Youth decided to donate corneas before dying of cancer
When he drew up a bucket list in his final weeks, Jordan Lim, 18, included something that surprised his parents: donating his corneas.
"We just wanted to help him fulfil his wishes," said his father, Mr Lim Meng Kwang, 54.
Last month, the student succumbed to osteosarcoma - a cancerous bone tumour - in the left leg.
His corneas were harvested on the same day he died and have been used to help two patients with corneal blindness.
Jordan, the youngest of four children, was diagnosed with cancer in 2009. He was then 12 and he did not know how to handle his diagnosis.
Said Mr Lim, a pastor: "He took it really badly. We both broke down. It took a month before he came to terms with the diagnosis."
After a year of chemotherapy, Jordan's cancer went into remission. His family thought he had won the battle against cancer for good.
He continued with his life, volunteering, going to school and doing his favourite things like taking photos and baking.
But last Christmas, their nightmare returned. Jordan had a relapse. The cancer was back and was more aggressive than before.
Said his mother, Madam Seah Hui Kheng, 52: "He was totally fine and showed no symptoms at all. But during a routine check, we realised the cancer was back and it flared up so fast.
"He was diagnosed on Monday and had to go for an operation on Friday (to remove the tumour)."
In February this year, around Chinese New Year, the Lims were told that Jordan had limited time to live.

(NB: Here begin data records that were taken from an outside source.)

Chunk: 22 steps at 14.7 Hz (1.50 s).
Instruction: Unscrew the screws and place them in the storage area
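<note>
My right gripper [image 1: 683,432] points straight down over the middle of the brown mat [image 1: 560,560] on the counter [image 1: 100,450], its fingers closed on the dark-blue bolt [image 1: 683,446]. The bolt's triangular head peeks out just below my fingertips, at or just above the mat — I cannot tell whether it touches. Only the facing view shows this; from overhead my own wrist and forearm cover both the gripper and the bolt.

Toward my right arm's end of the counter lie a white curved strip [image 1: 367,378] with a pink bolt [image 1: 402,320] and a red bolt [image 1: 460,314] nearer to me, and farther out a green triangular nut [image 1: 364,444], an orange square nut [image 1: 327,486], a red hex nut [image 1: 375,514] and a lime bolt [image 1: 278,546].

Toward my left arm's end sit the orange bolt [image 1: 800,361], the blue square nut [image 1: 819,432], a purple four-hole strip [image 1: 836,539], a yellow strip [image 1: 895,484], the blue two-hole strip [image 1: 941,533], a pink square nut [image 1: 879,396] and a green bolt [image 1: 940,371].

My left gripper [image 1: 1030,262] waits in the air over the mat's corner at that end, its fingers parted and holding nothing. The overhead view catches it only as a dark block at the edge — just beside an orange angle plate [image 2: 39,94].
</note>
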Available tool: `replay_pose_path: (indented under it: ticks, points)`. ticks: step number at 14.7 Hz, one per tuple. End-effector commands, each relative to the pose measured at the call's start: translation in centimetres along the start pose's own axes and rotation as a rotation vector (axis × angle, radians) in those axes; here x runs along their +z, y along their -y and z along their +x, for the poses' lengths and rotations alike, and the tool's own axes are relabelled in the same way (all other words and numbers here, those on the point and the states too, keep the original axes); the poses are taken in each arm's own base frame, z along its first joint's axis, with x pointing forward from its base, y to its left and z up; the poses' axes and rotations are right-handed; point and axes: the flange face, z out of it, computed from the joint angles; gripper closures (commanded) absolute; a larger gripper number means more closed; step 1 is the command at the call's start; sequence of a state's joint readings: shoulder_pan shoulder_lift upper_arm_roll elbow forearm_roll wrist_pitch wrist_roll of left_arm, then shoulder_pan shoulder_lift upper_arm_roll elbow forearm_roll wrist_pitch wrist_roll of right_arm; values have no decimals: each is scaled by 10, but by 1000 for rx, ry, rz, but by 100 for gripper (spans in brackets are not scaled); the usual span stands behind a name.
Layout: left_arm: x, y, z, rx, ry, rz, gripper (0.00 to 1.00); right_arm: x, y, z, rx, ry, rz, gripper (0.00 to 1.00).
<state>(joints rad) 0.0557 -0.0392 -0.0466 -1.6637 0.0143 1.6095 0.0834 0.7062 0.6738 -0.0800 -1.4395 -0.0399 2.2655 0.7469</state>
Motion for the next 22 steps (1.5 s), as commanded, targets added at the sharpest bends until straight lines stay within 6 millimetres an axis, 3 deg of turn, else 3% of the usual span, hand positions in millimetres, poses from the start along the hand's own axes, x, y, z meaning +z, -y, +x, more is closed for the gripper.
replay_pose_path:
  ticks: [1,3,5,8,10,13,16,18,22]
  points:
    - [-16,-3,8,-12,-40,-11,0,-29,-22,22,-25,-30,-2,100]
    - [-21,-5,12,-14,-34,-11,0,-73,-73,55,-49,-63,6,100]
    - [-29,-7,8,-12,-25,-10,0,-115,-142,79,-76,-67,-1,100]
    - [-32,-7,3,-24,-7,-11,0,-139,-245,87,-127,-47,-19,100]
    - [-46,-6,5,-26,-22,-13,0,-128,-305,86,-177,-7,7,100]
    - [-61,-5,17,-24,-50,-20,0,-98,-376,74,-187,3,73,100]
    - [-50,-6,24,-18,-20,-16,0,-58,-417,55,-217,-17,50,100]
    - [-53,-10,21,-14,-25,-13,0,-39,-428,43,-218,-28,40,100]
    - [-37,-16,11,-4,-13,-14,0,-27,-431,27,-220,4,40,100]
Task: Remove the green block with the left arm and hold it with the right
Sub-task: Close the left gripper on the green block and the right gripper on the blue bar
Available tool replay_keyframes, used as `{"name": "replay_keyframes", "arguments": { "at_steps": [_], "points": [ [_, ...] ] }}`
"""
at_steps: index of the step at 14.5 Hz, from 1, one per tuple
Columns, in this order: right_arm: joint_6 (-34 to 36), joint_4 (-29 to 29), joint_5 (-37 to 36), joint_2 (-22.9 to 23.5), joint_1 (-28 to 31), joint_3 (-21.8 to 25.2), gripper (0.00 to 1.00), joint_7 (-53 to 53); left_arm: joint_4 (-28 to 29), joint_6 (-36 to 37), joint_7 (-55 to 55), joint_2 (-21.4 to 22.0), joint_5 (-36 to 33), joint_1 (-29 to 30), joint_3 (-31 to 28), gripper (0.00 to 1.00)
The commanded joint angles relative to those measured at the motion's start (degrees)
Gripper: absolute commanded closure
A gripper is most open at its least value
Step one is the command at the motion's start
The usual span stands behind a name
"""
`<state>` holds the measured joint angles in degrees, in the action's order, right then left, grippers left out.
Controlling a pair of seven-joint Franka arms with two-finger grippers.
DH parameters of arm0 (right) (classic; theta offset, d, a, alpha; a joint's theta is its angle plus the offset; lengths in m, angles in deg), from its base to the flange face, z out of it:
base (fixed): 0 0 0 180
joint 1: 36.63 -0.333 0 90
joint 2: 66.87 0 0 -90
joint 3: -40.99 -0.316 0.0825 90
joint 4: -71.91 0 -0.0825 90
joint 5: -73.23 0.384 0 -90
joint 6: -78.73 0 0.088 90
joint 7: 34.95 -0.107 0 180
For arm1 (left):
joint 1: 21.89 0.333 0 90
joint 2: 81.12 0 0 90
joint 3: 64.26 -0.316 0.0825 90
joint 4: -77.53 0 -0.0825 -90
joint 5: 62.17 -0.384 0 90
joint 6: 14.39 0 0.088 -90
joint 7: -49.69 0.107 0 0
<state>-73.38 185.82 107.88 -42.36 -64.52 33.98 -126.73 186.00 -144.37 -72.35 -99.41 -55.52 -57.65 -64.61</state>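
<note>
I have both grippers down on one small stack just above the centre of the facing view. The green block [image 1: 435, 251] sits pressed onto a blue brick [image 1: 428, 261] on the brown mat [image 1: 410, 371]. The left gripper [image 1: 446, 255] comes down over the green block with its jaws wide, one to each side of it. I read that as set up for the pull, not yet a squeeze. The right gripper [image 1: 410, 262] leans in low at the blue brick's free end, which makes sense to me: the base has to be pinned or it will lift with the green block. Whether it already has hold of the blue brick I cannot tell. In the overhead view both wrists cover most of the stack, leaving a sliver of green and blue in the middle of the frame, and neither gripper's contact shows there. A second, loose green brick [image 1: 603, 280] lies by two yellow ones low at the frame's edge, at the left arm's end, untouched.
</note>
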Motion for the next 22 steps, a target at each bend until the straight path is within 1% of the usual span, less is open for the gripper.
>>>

"(The doctors) tried chemotherapy on my son, but realised the drugs weren't shrinking his tumour," said Mr Lim.
This time, it was Jordan who comforted his parents and helped them come to terms with the doctor's prognosis.
Sobbing, Madam Seah, a kindergarten teacher, said: "I think he was more ready than us. He actually brought up the issue that he has to go and told me I have to let him go.
"At that point of time, I said I couldn't."
Gradually, through their talks about death, Mr Lim and his wife found out more about their son's last wishes.
"It's difficult to talk about such things. But it's better to find out what are the things he wants to do when he's still alive than to wait until he's too weak," said Mr Lim.
On his bucket list was spending more time with the family. That was fulfilled off with a family holiday to Japan.
In September, a month before he died, Jordan broached the topic of organ donation.
"We never talked about it, so we were quite surprised," said Mr Lim.
Madam Seah said: "I kind of dissuaded him because I was thinking the disease had spread all over his body.
"I told him, 'I don't think anyone would want your organs because they are of no use.' He was quiet for a while after that."
But to try to fulfil his wishes, the couple sought the doctor's opinion and learnt that Jordan could still donate his corneas as they were not affected by the cancer.
Although his condition left him weak and often in pain, Jordan still made the time and effort to get little gifts and penned personal notes for his friends.
He left no notes for his family, but showered them with "I love you's" daily.
Jordan's giving nature was what his older sister Charis, 20, chided him for occasionally.
"He's very generous, sometimes too generous. I always scold him for that," she said.
The university student said that while she joked with Jordan about death, she has never really accepted the fact that he would leave.
"We always joked that we are going to leave (his ashes) in a tree. He would laugh and protest," she said.
Shaking her head and tearing, she added: "It's hard."
About corneal transplants
WHO WILL CORNEAS HELP?
Corneal transplants are for people who suffer from corneal blindness. This happens when the cornea becomes cloudy and light cannot penetrate the eye to reach the light-sensitive retina.
Every year, around 400 people undergo corneal transplants, said Professor Donald Tan, the director of the Singapore National Eye Centre.
WHERE ARE THE CORNEAS FROM?
A quarter of the corneas come from local donors. Another half come from an eye bank in Sri Lanka, which was set up in 2011. The rest are from the US and the Philippines.
At any one point, there are about 30 people on the waiting list for corneal transplants, said Prof Tan.
HOW ARE CORNEAS STORED?
They have to be stored at 4 deg C in a special solution called Optisol-GS.
Ideally, they should be used after being stored for a week but corneas can be kept for up to two weeks.
HOW TO DONATE
An interested donor can inform his loved ones about his intention. The corneal donation arrangements can be done by the family after the potential donor has died.
Anyone can opt for corneal donation as long as he is free from infectious disease. This includes those who have gone through Lasik.
Locally, there is a 60 per cent consent rate when it comes to corneal donation.